A new Francis Scott Key Bridge would be cable-stayed, have support piers far from each another to reduce the risk of shipping accidents and serve as a “symbol of renaissance” for Baltimore, according to a plan outlined by one of the prospective builders.

Webuild, an Italian industrial company, and its U.S. subsidiary, Lane Construction, are among the entities that have teamed up to submit proposals to rebuild the Key Bridge. The builder of the new span, who also will be in charge of demolishing the remaining portions of the former bridge, will be selected by the Maryland Transportation Authority by the end of the summer.

While other potential builders declined to comment as to whether they submitted a proposal by the June 24 deadline for the project, expected to cost $1.7 billion, Webuild released a “pro bono” vision for the span in May. The original Key Bridge, opened in 1977, was destroyed March 26 by a cargo ship that lost power and struck a support pier, causing the collapse of the structure and the deaths of six road maintenance workers.

“It’s more than a simple infrastructure collapse,” Webuild CEO Pietro Salini told The Baltimore Sun in a video interview from Rome. “It’s like having a scar into the flesh of the people, the inhabitants.”

He did not share specifics of the team’s proposal — “It’s just more elegant not to go into details,” he said — but reaffirmed that a cable-stayed bridge is the “optimal solution.”

Cable-stayed bridges can be more cost-effective than other options and their design places support piers farther apart from one another than other types. That means the piers are farther from any potentially wayward vessel. Such a design has been the consensus prediction among bridge experts.

During a U.S. Senate hearing Wednesday, Maryland Transportation Secretary Paul Wiedefeld discussed the potential of building piers farther from the shipping channel — and in waters that are 10 to 20 feet deep, providing natural protection from large ships that often require 30 or more feet of depth.

Webuild and Lane recently launched an American ad campaign, placing multiple full-page ads in The Sun within the past week with the tagline “webuild what America needs” alongside a picture of a cable-stayed bridge the company worked on. That structure, the Long Beach International Gateway Bridge, opened in 2020 in California.

Salini emphasized his company’s history in the Sun interview, noting that Lane Construction was established in the U.S. in 1890. In recent years, Webuild worked on a project to expand the Panama Canal and helped rebuild a fallen bridge in Genoa, Italy, in 15 months.

In the past century, Webuild Group was responsible for more than 630 miles of bridges and viaducts, Salini said.

The company is also among the builders of a proposed bridge that would connect Sicily to mainland Italy over the Strait of Messina. If completed, the ambitious project — which has long been contemplated, but never completed — would be the longest suspension bridge in the world.

Joining Webuild and Lane in their combined Key Bridge proposal is the TYLin Group, a San Francisco-based engineering firm, and Jacobs, a Dallas-based architectural group.
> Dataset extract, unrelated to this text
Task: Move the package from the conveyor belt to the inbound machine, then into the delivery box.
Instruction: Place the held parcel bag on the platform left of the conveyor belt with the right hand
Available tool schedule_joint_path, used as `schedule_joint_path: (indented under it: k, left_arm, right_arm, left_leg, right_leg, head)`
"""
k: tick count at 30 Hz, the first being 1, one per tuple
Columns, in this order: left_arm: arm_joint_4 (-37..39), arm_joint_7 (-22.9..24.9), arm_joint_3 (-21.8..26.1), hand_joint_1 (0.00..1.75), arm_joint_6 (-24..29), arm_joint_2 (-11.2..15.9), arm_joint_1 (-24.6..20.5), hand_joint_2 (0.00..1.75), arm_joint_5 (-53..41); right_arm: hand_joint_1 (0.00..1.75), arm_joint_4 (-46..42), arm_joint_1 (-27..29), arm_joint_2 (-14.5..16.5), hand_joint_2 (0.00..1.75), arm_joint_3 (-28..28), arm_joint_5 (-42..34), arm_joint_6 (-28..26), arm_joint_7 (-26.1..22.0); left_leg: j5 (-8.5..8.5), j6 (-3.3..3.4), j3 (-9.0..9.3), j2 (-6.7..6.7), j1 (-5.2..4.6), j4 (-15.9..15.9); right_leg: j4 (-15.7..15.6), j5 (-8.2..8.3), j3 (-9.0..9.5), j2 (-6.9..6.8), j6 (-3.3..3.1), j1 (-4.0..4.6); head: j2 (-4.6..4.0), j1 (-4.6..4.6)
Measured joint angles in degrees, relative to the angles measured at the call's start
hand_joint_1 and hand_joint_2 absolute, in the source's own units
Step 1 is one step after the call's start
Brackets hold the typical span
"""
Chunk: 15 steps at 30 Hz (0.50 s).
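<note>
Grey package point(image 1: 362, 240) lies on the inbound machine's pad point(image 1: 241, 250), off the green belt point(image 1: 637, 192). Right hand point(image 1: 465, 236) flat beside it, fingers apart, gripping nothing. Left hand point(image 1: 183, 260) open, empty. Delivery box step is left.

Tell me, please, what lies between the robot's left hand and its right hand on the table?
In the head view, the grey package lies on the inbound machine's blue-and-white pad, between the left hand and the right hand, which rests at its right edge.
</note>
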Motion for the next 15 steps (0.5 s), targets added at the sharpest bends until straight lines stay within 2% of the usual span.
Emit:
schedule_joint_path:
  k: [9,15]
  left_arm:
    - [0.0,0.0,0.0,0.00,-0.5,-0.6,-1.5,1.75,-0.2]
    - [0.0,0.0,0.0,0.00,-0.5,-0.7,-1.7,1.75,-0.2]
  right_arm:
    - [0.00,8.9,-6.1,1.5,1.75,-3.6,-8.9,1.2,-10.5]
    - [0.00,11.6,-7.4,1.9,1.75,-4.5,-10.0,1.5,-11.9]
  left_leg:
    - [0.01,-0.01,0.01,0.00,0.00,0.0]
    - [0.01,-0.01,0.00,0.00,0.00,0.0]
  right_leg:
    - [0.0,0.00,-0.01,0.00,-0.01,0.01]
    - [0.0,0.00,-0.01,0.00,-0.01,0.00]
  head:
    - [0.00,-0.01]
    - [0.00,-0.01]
Webuild’s initial news release in May called for the new bridge to have a vertical clearance of 213 feet — 28 feet higher than the felled structure — with a main span measuring 2,300 feet, almost twice as wide as before. It also suggested widening the bridge to six lanes of traffic, but Salini said Monday that their proposed span would be four lanes, consistent with the transportation authority’s request.

Although some observers have wondered whether increased traffic over the next several decades (the bridge is envisioned to last at least 75 years) would demand more lanes, the transportation authority has said the bridge will be four lanes. There will be “no increase to capacity as the new bridge will be a replacement structure,” a transportation authority spokesperson said in a statement.

If the new bridge was not designated as a replacement, it could require additional environmental permitting, which likely would increase the timeline for construction.

The transportation authority’s goal is for the bridge to be open to traffic by Oct. 15, 2028.

Salini said Webuild could meet that deadline and could offer “substantial time savings.” The request for proposals (RFP) from the authority stated that “incentives” are expected to be offered for earlier completion.

“These are two things that we should do and look at very carefully,” Salini said. “That feeling of safety and the feeling of pride of being a citizen of a city which was able to come out from that occurrence with something which is not only useful, but also beautiful.”